Die Mängelliste unzufriedener Minergie-Hauskäufer ist beachtlich:
- Ebenfalls nicht funktionstüchtig war die Belüftungsanlage einer Genossenschaftssiedlung in Dürnten ZH. «Falsche Materialwahl und eindringendes Wasser zwangen zu einer aufwändigen Sanierung, die 50'000 Franken gekostet hat», sagt Jean-Pierre Kuster von der Genossenschaft Gewo. Über die hohen Bau- und Betriebskosten des Minergie-Standards sei er nicht richtig informiert worden. Kusters Fazit: «Minergie steckt noch in den Kinderschuhen.»
- Bei einem Einfamilienhaus bei Thun wiesen die Lüftungskanäle einen «Kurzschluss» auf – die verbrauchte Luft wurde nicht ins Freie abgeführt, sondern in einem endlosen Kreislauf im Inneren des Hauses umgewälzt.
- Bewohner einer grossen Minergie-Überbauung in Wallisellen klagten über Kälte im Winter, über stickige Luft und ernsthafte gesundheitliche Probleme.
- In zwei anderen Fällen gipfelte der Pfusch darin, dass die «Frischluft» im Treppenhaus einer Tiefgarage oder bei einem Abstellplatz für Motorräder angesaugt wurde – die giftigen Abgase gelangten direkt in die gute Stube.
Heini Glauser, Energieingenieur und Präsident von Greenpeace Schweiz, will sich nicht grundsätzlich gegen Minergie äussern: «In Sachen Energiesparen hat das Label sicher Verdienste erworben. Entscheidend ist nun vor allem die Verbesserung der Kontrollen.» Auf die Frage, warum sich Minergie allen Mängeln zum Trotz habe etablieren können, antwortet Glauser: «Vor allem dank der Förderung durch die Kantone und die Stromlobby.»
Die Stromwirtschaft, die Kantone und ihre Elektrizitätswerke rechnen in ihren Minergie-Informationen vor, was sich an Gas oder Öl sparen lässt. Technische Schwierigkeiten oder der höhere Strombedarf eines Minergie-Hauses werden dabei weitgehend ausgeklammert und die strombetriebenen Lüftungsanlagen und Wärmepumpen wärmstens empfohlen.
Viele Bauherren und Hauskäufer sitzen dem Irrtum auf, sie würden mit Minergie Ökologie und Nachhaltigkeit einkaufen. Architekt Rolf Nydegger stellt klar: «Es handelt sich um ein reines Energiespar-Label. Über die Wahl ökologischer Baustoffe oder Ökologie bei der Bauausführung sagt es nichts aus.»

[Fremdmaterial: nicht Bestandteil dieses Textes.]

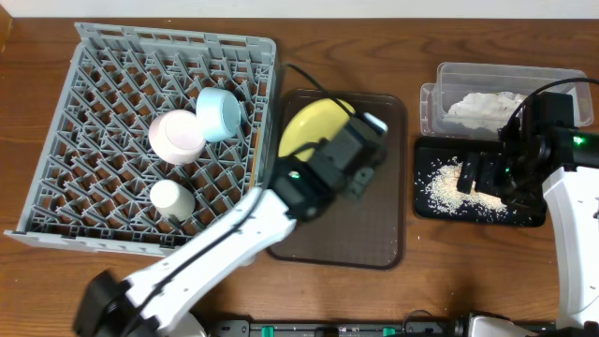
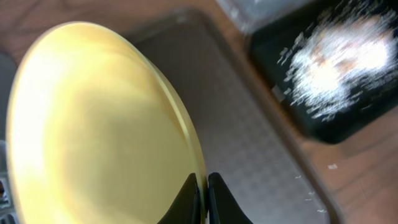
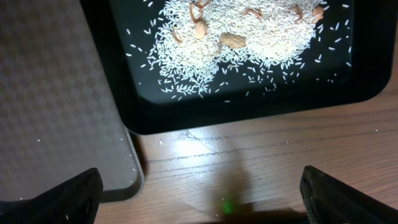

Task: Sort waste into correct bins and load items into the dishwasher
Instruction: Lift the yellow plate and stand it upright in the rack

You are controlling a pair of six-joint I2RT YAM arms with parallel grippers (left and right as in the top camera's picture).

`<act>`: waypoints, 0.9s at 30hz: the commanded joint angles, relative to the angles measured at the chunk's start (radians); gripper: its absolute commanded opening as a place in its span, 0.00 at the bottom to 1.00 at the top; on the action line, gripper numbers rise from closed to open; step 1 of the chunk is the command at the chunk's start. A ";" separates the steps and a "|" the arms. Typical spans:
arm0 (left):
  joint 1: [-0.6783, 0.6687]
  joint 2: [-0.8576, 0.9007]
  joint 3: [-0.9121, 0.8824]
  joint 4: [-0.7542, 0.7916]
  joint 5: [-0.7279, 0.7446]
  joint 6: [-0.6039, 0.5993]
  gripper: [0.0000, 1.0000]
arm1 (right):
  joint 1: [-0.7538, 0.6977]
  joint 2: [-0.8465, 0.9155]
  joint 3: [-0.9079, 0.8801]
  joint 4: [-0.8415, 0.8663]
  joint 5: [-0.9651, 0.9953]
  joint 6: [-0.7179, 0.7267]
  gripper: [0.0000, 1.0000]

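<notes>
- Over the brown tray (image 1: 346,239), the left gripper (image 2: 204,186) is clamped tight on the rim of the pale-yellow plate (image 2: 99,124), and nothing else is in its grasp.
- That plate is tipped well up on edge. Whether its lower edge touches the tray, I cannot tell.
- My read: this is the carry to the dish rack (image 1: 94,187), which sits just left of the tray.
- It's a thin pinch on a wide plate, so it may swing. A slow carry with the wrist steady should hold it.
- Best to keep the plate on edge so it can slide down between the pegs rather than land flat on top.
- The front rows look free. The light-blue bowl (image 1: 221,112), the pinkish-white bowl (image 1: 176,136) and a small white cup (image 1: 173,198) are worth a clear berth.
- I'd let go only once the pegs carry the weight.
- Across the table, the right gripper (image 3: 199,199) hangs spread wide and empty above the near edge of the black tray (image 3: 249,115), rice grains (image 3: 249,31) heaped inside.
- The napkin (image 1: 482,105) lies in the clear tub (image 1: 449,70).
</notes>
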 commanded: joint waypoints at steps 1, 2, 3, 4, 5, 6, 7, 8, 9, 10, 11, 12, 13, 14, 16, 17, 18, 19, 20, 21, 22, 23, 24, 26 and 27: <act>0.121 -0.118 0.005 0.017 0.199 0.002 0.06 | -0.010 -0.010 0.006 -0.003 -0.005 0.006 0.99; 0.179 -0.145 0.005 0.024 0.279 0.002 0.06 | -0.010 -0.010 0.006 -0.003 -0.005 0.006 0.99; 0.228 -0.160 0.005 0.028 0.347 0.002 0.06 | -0.010 -0.010 0.006 -0.003 -0.005 0.006 0.99; 0.275 -0.169 0.005 0.034 0.417 0.002 0.06 | -0.010 -0.010 0.006 -0.003 -0.005 0.006 0.99; 0.340 -0.175 0.005 0.037 0.516 0.002 0.06 | -0.010 -0.010 0.006 -0.002 -0.005 0.006 0.99; 0.385 -0.175 0.005 0.038 0.586 0.002 0.06 | -0.010 -0.010 0.006 -0.001 -0.005 0.006 0.99; 0.437 -0.172 0.005 0.039 0.665 0.001 0.06 | -0.010 -0.010 0.006 -0.001 -0.005 0.006 0.99; 0.493 -0.166 0.005 0.043 0.739 -0.008 0.06 | -0.010 -0.010 0.006 -0.001 -0.005 0.006 0.99; 0.525 -0.160 0.004 0.044 0.777 -0.010 0.06 | -0.010 -0.010 0.006 -0.001 -0.005 0.006 0.99; 0.560 -0.154 0.004 0.046 0.812 -0.010 0.06 | -0.010 -0.010 0.006 -0.002 -0.005 0.006 0.99; 0.611 -0.143 0.004 0.047 0.856 -0.017 0.06 | -0.010 -0.010 0.006 -0.003 -0.005 0.006 0.99; 0.663 -0.126 0.004 0.055 0.909 -0.022 0.06 | -0.010 -0.010 0.006 -0.004 -0.005 0.006 0.99; 0.692 -0.113 0.004 0.061 0.950 -0.022 0.06 | -0.010 -0.010 0.006 -0.003 -0.005 0.006 0.99; 0.724 -0.095 0.004 0.070 0.997 -0.022 0.06 | -0.010 -0.010 0.006 -0.003 -0.005 0.006 0.99; 0.777 -0.053 0.004 0.077 1.040 -0.030 0.06 | -0.010 -0.010 0.006 -0.003 -0.005 0.006 0.99; 0.802 -0.021 0.004 0.080 1.062 -0.035 0.06 | -0.010 -0.010 0.006 -0.003 -0.005 0.006 0.99; 0.809 -0.008 0.004 0.081 1.067 -0.038 0.06 | -0.010 -0.010 0.006 -0.003 -0.005 0.006 0.99; 0.819 0.010 0.004 0.081 1.067 -0.048 0.06 | -0.010 -0.010 0.006 -0.003 -0.005 0.006 0.99; 0.829 0.032 0.004 0.081 1.067 -0.049 0.06 | -0.010 -0.010 0.006 -0.003 -0.005 0.006 0.99; 0.834 0.049 0.004 0.081 1.067 -0.052 0.06 | -0.010 -0.010 0.006 -0.003 -0.005 0.006 0.99; 0.839 0.064 0.004 0.081 1.067 -0.055 0.06 | -0.010 -0.010 0.006 -0.004 -0.005 0.006 0.99; 0.840 0.074 0.004 0.081 1.068 -0.058 0.06 | -0.010 -0.010 0.006 -0.004 -0.005 0.006 0.99; 0.841 0.082 0.004 0.084 1.083 -0.064 0.06 | -0.010 -0.010 0.006 -0.004 -0.005 0.006 0.99; 0.840 0.087 0.004 0.101 1.109 -0.071 0.06 | -0.010 -0.010 0.006 -0.003 -0.005 0.006 0.99; 0.842 0.087 0.004 0.105 1.107 -0.071 0.06 | -0.010 -0.010 0.006 -0.003 -0.005 0.006 0.99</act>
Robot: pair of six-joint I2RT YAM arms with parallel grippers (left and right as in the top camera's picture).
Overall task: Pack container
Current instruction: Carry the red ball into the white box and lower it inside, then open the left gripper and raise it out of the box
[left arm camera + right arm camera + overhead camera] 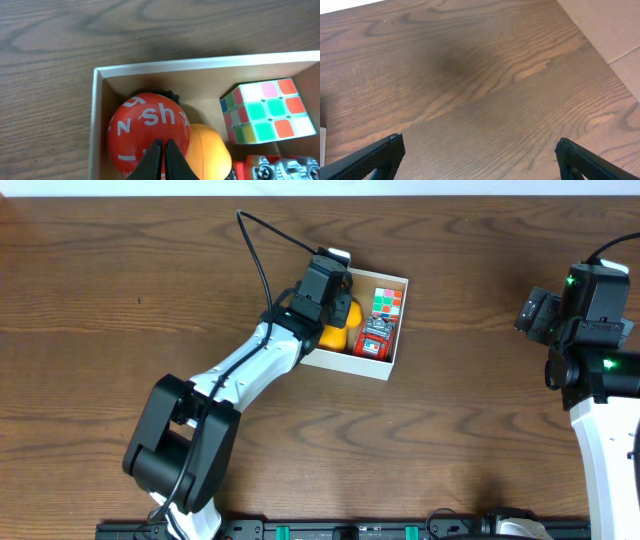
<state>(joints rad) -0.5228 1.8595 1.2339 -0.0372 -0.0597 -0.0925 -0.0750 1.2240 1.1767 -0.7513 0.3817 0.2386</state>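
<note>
The container (401, 320) is a shallow white box with a brown floor; it also shows in the left wrist view (200, 65). Inside it lie a red ball with white letters (145, 122), an orange rounded toy (212, 150), a colour cube (267, 112) and a red and silver toy (280, 167). From overhead I see the orange toy (335, 337), the cube (387, 302) and the red toy (374, 340). My left gripper (164, 146) is shut with nothing between its fingers, right over the red ball. My right gripper (480, 150) is open and empty over bare table, far right of the box.
The brown wooden table (470, 430) surrounds the box. A small black object (171, 94) peeks from behind the red ball. A light cardboard-like surface (610, 30) lies past the table's edge in the right wrist view.
</note>
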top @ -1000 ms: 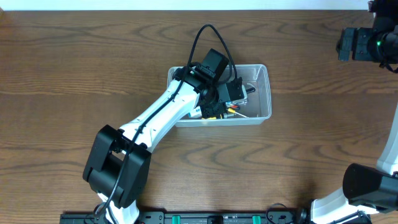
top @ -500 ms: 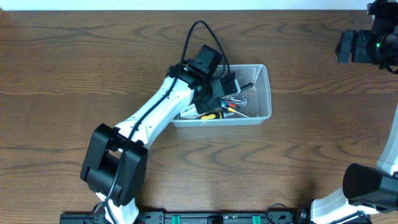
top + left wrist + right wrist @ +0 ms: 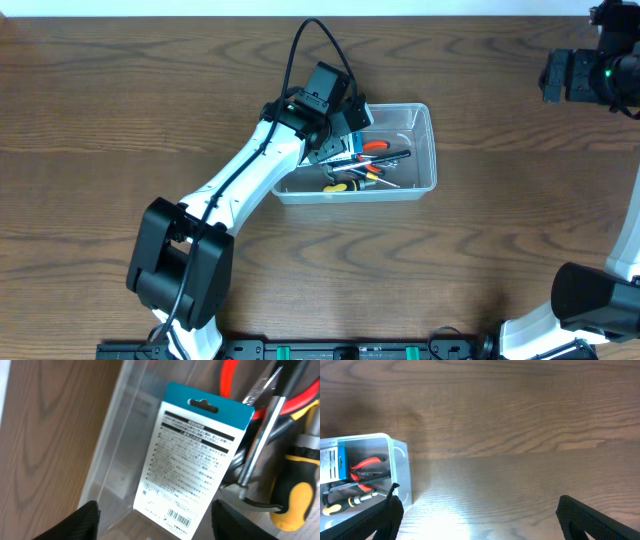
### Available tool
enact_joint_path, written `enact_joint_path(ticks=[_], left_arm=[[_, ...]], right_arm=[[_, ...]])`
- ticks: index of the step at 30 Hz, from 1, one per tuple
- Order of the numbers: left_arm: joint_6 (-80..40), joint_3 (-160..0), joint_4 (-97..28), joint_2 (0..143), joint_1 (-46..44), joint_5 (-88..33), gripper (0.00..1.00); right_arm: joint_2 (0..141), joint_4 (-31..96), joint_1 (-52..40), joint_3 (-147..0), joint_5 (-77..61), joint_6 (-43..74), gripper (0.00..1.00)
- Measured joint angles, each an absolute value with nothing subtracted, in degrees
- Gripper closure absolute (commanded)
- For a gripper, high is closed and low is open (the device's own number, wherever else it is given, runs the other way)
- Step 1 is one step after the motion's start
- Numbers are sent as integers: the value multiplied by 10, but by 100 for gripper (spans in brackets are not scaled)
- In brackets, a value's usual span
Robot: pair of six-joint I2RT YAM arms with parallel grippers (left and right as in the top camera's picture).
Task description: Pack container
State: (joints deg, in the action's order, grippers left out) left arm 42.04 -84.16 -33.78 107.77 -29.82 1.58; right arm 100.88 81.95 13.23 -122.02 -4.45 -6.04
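Observation:
The clear plastic container (image 3: 424,150) stands mid-table. Inside lie a blue-and-white carded package (image 3: 192,455), red-handled pliers (image 3: 375,147), a yellow-and-black screwdriver (image 3: 343,186) and a metal tool (image 3: 260,440). My left gripper (image 3: 338,128) hovers over the container's left end. In the left wrist view this gripper (image 3: 155,527) is open, its fingertips (image 3: 85,522) standing clear of the package on both sides. My right gripper (image 3: 480,525) is open over bare wood, far to the right of the container (image 3: 400,467). In the overhead view it sits at the top right (image 3: 560,75).
The table top (image 3: 500,260) is dark wood. The left arm (image 3: 240,185) slants from the front edge up to the container. The right arm's base (image 3: 590,300) is at the front right corner.
My left gripper has opened and drawn back up and to the left, leaving the carded package in the container. The tools beneath it now show. The right arm has stayed still.

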Motion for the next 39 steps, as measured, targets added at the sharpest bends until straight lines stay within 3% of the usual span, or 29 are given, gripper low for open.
enact_joint_path(ticks=[4, 10, 23, 32, 39], left_arm=[[372, -841, -339, 1058, -295, 26, 0], [253, -841, -363, 971, -248, 30, 2], [96, -842, -398, 898, 3, 30, 2], [65, -834, -439, 880, 25, 27, 2], [57, -748, -402, 746, 23, 20, 2]], right_arm=[[1009, 819, 132, -1220, -44, -63, 1], [1013, 801, 105, -1220, -43, -69, 1], [1152, 685, 23, -1218, -71, -79, 1], [1165, 725, 18, -1213, -53, -43, 1], [1122, 717, 17, -1152, -39, -33, 1]])
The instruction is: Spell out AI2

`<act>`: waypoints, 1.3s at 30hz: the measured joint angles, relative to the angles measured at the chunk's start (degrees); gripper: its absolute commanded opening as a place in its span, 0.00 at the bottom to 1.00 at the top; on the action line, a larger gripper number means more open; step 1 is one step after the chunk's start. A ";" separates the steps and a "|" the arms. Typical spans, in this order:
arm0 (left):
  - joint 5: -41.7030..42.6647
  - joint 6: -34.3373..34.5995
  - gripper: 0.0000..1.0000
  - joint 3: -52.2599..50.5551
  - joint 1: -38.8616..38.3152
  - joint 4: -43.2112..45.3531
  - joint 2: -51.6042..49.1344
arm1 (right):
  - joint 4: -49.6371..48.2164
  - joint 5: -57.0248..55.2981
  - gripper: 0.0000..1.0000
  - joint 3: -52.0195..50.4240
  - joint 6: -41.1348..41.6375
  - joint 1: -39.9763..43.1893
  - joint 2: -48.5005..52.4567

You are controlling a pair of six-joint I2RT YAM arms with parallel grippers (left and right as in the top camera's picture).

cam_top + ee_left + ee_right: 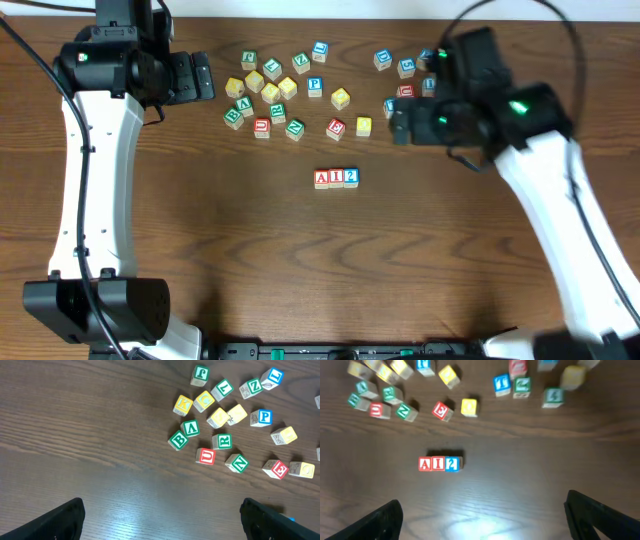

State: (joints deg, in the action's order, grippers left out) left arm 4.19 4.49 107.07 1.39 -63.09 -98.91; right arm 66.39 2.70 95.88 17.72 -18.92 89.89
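There's the right pincer [482, 504] hanging over the tabletop [535, 472], fingers spread wide, nothing between them. Just beyond it sits the row: red A cube [424, 464], red I cube [438, 463], blue 2 cube [451, 464], touching side by side. Farther out, loose cubes [440, 410] lie scattered. The left pincer [161, 507] gapes wide too, empty.
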 measured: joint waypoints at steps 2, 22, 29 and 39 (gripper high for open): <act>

Enttäuscht über das Minergie-Label
Hansruedi Preisig, Architekt und Experte für nachhaltiges Bauen, nimmt Anstoss an der Praxis des Vereins Minergie, einzelne Produkte und Bauteile zu zertifizieren: «Vom Wärmedämmwert einer Wand- oder Dachkonstruktion auf die Lebensqualität zu schliessen geht zu weit.» Zudem sind einzelne Gebäudekomponenten ein völlig untaugliches Mittel, um den Gesamtenergieverbrauch zu reduzieren. Doch diese Einwände bringen den Verein Minergie nicht von seinem Vorgehen ab – denn schliesslich geht es darum, sich mit der Zertifizierung von Bauprodukten neue Geldquellen zu erschliessen.
In den Genuss willkommener finanzieller Vorteile kommt nebenbei auch das Gewerbe. Der Minergie-Standard sieht ausdrücklich vor, dass ein Minergie-Haus bis zu zehn Prozent mehr kosten darf als ein konventionelles Gebäude. Umso bitterer, wenn dieser Aufpreis in erster Linie Frust erzeugt. Hauskäufer Dieter Blust hat die Untätigkeit des Kantons und des Vereins Minergie am meisten enttäuscht: «Da werden zwar Zertifikate für Häuser ausgestellt, aber wenn es nicht funktioniert, scheint das die zuständigen Stellen nicht zu interessieren.» Er habe geglaubt, das Minergie-Label habe Hand und Fuss. Aber der Glaube daran sei «zerplatzt wie eine Seifenblase».